BEGIN Data shown
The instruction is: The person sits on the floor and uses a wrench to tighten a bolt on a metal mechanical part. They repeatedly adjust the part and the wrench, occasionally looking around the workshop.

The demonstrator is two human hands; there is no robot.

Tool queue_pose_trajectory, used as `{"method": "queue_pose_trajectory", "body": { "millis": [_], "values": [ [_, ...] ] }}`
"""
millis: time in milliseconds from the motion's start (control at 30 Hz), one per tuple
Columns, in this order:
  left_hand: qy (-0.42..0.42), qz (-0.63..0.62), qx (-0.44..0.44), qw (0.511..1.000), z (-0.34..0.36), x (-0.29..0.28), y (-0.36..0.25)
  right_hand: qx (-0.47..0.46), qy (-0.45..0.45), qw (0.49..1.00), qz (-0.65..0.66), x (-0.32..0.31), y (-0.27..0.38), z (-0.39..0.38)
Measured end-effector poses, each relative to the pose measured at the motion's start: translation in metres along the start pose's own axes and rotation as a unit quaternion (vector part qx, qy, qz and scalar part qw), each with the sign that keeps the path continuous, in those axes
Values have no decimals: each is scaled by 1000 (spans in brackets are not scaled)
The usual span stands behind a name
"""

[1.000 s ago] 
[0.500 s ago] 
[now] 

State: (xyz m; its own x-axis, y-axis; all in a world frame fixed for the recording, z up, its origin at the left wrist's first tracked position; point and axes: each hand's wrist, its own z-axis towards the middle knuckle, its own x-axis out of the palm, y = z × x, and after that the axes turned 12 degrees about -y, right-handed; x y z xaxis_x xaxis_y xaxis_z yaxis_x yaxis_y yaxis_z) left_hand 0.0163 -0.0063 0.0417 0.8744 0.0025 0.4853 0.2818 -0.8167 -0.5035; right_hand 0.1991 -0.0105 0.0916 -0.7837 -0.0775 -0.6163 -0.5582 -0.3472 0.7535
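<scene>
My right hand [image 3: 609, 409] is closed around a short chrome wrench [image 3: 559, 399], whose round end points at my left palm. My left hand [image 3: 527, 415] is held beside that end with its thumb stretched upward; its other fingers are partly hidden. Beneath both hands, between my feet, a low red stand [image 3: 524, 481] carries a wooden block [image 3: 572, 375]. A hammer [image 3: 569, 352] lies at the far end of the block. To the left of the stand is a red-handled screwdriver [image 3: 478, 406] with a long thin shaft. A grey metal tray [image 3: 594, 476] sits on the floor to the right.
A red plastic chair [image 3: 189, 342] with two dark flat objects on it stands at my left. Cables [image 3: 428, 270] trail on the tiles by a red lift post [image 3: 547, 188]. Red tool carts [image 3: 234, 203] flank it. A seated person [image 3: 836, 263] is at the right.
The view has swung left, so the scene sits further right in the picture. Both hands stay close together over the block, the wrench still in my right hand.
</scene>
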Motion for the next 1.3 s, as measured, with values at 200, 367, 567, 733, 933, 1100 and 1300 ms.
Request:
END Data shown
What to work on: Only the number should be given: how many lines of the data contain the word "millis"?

Response to this exercise: 2